Our methodological approach combines database searching with citation snowballing to maximize coverage while maintaining quality thresholds. All search queries, screening decisions, and classification rules are documented in a publicly available reproducibility framework, enabling independent verification of all numerical claims in this manuscript.

1.2 Search Strategy

Database Selection

We conducted a comprehensive search of the OpenAlex database (https://openalex.org), a large-scale open bibliometric platform indexing over 250 million scholarly works. OpenAlex was selected over proprietary alternatives (Web of Science, Scopus) for several reasons: (1) comprehensive coverage of finance journals comparable to proprietary databases; (2) open access enabling reproducibility; (3) rich metadata including citation counts, topics, and full-text abstracts; and (4) programmatic API access enabling systematic search automation.

Time Period

The search covered publications from 1990 to 2025. This starting date was selected because return-based style analysis methodologies were introduced by William F. Sharpe (1992), establishing the foundational framework for quantifying investment style and detecting style drift. Earlier work on fund performance evaluation existed but did not employ the style consistency concepts central to this review.

Dual-Corpus Search Methodology

We employed a dual-corpus search strategy to maximize both recall and precision:

Corpus A—Targeted Keyword Search (58 papers): This corpus employed explicit relevance filters requiring style-related terms in title or abstract. Search queries were organized into five tiers:

Core terms: “mutual fund style drift,” “style consistency,” “investment style deviation”
Related concepts: “closet indexing,” “active share,” “benchmark mismatch,” “window dressing”
Measurement: “return-based style analysis,” “holdings-based style analysis,” “style box”
Causes: “fund manager incentives,” “tournament mutual fund,” “flow-performance”
Classification: “fund classification,” “fund misrepresentation”

A total of 19 search queries were executed, yielding 5,400+ initial records before quality filtering.

Corpus B—Journal Prestige Search (53 papers): This corpus targeted publications in top-tier finance journals with broader search terms (“mutual fund” AND “investment style” OR “fund management”). Target journals included: Journal of Finance, Journal of Financial Economics, Review of Financial Studies, Financial Analysts Journal, Journal of Financial and Quantitative Analysis, Journal of Portfolio Management, and Management Science.

After merging and deduplication, we applied keyword-based relevance classification to yield the final corpus of 71 papers (including 8 papers identified through citation snowballing).

1.3 Inclusion and Exclusion Criteria

Table documents the criteria applied at each screening stage.

Table: Inclusion and Exclusion Criteria

Language	English	Non-English
Time period	1990	ndash;2025	Before 1990
Asset class	Equity mutual funds	Pension, hedge, ETFs
Topic relevance	Style drift, Active Share	General asset pricing
Quality threshold	Top 25\

Scope clarification: We focused on equity mutual funds rather than alternative fund types for several reasons.
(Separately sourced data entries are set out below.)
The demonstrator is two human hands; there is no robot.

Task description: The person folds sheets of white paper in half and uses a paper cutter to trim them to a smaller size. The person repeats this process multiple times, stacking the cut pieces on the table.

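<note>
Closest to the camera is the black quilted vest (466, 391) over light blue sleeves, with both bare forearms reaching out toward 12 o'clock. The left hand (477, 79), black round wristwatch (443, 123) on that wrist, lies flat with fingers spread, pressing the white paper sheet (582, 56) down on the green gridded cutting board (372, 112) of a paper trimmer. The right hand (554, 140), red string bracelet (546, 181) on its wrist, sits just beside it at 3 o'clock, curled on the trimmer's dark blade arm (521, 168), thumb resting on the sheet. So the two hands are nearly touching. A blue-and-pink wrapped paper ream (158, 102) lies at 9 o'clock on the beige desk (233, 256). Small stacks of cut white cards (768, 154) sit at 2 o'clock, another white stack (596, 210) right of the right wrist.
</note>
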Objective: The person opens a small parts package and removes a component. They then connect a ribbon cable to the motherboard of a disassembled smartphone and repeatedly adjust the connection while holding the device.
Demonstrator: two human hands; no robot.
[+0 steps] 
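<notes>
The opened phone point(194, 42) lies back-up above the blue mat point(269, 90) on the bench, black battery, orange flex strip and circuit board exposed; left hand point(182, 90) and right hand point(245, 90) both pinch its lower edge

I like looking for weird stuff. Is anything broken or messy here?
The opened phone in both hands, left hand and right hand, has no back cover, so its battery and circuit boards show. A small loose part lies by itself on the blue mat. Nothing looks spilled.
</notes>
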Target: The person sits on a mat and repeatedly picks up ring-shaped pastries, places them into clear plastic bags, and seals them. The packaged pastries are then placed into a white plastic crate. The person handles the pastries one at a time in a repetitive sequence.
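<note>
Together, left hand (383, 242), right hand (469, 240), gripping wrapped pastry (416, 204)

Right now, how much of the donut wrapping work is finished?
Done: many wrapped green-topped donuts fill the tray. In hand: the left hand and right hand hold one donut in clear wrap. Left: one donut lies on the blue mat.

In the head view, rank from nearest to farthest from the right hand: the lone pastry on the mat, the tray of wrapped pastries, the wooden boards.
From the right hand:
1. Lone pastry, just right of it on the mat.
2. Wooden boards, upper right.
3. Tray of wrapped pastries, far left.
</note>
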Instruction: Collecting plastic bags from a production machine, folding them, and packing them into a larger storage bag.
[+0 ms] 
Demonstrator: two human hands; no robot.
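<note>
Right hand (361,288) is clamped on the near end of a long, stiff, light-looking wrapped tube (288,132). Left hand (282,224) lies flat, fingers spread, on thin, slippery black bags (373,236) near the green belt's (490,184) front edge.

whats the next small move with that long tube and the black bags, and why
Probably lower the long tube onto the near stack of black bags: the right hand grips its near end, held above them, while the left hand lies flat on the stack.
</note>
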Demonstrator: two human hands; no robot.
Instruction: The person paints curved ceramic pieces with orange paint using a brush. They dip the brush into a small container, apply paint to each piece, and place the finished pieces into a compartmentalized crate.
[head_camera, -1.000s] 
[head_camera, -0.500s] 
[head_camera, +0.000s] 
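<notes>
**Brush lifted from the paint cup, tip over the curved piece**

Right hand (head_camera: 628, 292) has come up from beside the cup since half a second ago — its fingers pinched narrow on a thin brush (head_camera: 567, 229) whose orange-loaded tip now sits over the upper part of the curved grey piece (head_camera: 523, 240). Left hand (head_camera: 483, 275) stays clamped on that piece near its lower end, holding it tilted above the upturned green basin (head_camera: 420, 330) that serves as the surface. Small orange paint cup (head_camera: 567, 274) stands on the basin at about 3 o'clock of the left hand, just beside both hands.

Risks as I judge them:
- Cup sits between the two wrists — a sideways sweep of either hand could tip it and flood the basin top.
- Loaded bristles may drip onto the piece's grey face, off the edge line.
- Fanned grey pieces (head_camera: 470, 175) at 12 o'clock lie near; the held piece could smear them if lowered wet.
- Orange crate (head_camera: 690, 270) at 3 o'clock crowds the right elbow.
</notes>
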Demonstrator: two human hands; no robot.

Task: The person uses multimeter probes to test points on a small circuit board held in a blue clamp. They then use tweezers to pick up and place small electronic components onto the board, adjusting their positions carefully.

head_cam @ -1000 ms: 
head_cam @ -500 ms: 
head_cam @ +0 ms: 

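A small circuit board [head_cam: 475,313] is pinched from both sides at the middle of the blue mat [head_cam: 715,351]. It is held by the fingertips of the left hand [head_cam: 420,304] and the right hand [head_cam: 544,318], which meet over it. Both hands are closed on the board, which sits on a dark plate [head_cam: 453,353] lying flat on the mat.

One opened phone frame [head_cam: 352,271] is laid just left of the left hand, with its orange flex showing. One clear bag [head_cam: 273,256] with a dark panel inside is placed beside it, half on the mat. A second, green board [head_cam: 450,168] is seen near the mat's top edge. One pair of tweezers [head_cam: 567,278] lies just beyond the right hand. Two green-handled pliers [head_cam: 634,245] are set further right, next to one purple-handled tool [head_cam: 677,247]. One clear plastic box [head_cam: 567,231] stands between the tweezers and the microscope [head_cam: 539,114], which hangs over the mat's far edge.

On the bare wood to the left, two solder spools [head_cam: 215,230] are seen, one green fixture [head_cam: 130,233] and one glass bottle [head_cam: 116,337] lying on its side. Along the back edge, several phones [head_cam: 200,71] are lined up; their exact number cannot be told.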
First, mutual funds have the longest history of style classification systems (Morningstar style boxes, Lipper categories). Second, regulatory disclosure requirements provide richer data for style analysis. Third, the agency problems associated with style drift differ qualitatively in pension funds (fiduciary duty to beneficiaries) and hedge funds (sophisticated investor base). Papers on private equity, venture capital, or bond fund style drift were excluded unless they directly informed equity mutual fund analysis.

1.4 Keyword-Based Relevance Classification

To ensure consistent application of inclusion criteria across both corpora, we developed a keyword-based relevance classifier with three categories:

Core keywords (automatic inclusion): Papers containing “style drift,” “style consistency,” or “style timing” in title or abstract were classified as relevant without further screening. Measurement keywords (automatic inclusion): Papers containing “active share,” “closet index,” “style analysis,” “style box,” or “return-based style” were classified as relevant. Contextual keywords (conditional inclusion): Papers containing “investment style” were included only if they also contained “fund” within the same abstract, ensuring focus on managed portfolios rather than individual investor behavior.

This classification scheme yielded 91.7\

1.5 Snowball Validation

To validate corpus completeness, we conducted both forward and backward citation snowballing following Claes Wohlin (2014) guidelines:

Forward snowballing: We identified all papers citing our initial 65 corpus papers using OpenAlex citation links. This yielded 1,791 citing papers, of which 22 were already in our corpus. After applying relevance keywords, 65 new potentially relevant papers were identified. Backward snowballing: We examined references cited by 15 high-citation papers in our corpus. This yielded 414 referenced papers, of which 8 were already in our corpus. After keyword filtering, 1 additional relevant paper was identified. Snowball findings: Of the 66 candidate papers identified through snowballing, we systematically reviewed each and added 8 high-quality papers to the corpus. The remaining 58 papers fell into three categories: (1) out of scope (private equity, venture capital, pension funds, bond funds: 28 papers); (2) below quality threshold (working papers with fewer than 10 citations: 15 papers); (3) duplicates (SSRN versions of already-included published papers: 8 papers); and (4) borderline (7 recent papers pending citation accumulation for future updates). The added papers include important contributions on Active Share controversy (Andrea Frazzini et al. (2016)), small-cap drift (Charles Cao et al. (2017)), style consistency (Keith C. Brown & W. V. Harlow (2009)), and ESG window dressing (Fernando Mu{\~n (2022)).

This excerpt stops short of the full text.